Work to be completed >> Would you transcribe the listing that follows, character for character, and omit its images?

Collected material >>
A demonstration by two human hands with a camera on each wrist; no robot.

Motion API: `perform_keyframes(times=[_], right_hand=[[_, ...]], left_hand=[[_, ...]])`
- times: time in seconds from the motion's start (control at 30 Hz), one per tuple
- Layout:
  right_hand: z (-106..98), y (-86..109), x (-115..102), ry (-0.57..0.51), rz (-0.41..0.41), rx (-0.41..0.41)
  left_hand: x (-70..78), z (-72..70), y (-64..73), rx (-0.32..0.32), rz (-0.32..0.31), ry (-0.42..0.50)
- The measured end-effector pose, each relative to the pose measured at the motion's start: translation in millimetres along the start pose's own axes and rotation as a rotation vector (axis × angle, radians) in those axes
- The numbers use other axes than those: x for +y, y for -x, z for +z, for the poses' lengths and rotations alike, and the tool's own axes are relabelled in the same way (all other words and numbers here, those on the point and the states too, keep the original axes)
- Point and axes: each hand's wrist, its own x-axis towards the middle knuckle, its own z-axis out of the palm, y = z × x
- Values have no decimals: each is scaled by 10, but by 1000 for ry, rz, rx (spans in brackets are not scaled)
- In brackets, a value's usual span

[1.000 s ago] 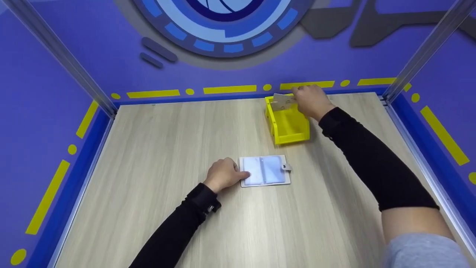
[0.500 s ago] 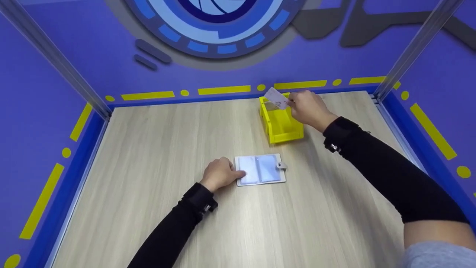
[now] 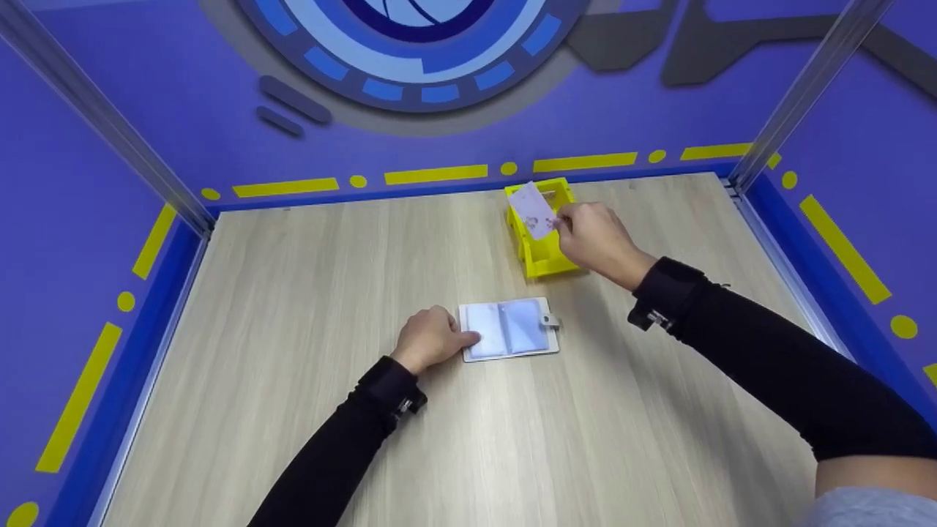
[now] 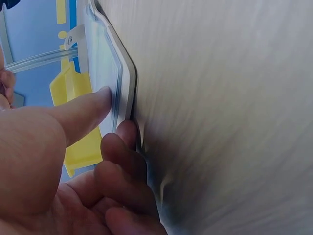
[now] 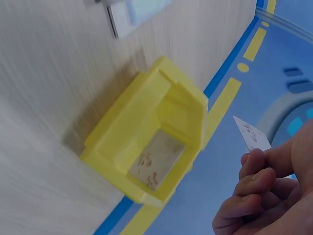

Answer to this problem >>
A demonstration by two human hands with a camera on each wrist; no robot.

Motion API: `perform_keyframes(times=[_], right_hand=[[_, ...]], left_hand=[[_, ...]])`
- times: time in seconds from the motion's start (control at 30 Hz), one per tuple
- Layout:
  right_hand: z (-106..98), y (-86..109), x (-115..102), ry (-0.57..0.51), rz (-0.41..0.41), rx (-0.41..0.41)
  left_hand: x (-70..78), z (-72..70), y (-64..73), rx (-0.32..0.32), rz (-0.32..0.31), ry (-0.42..0.50)
- The measured end-effector pose, each relative to the pose measured at the motion's start: translation in millimetres along the start pose's own axes and rotation as a rotation vector (axis × angle, radians) in those axes
- The numbers use other axes than those: x for +y, y for -x, z for +z, for the poses' lengths and rotations alike, and the tool's own axes are relabelled in the same way (all other words and numbers here, those on the point and the states too, keep the original axes)
- Point and axes: each hand's wrist, its own x-axis towards the middle knuckle, its own z-axis out of the palm, y = z × x
- Values have no decimals: each is scaled by 10, but by 1000 for ry, rz, rx (spans in brackets are not scaled)
- In brackets, a value's usual span

[1.000 s ago] 
[0.500 s ago] 
[now] 
[now] 
[now] 

Nothing further is needed for the answer.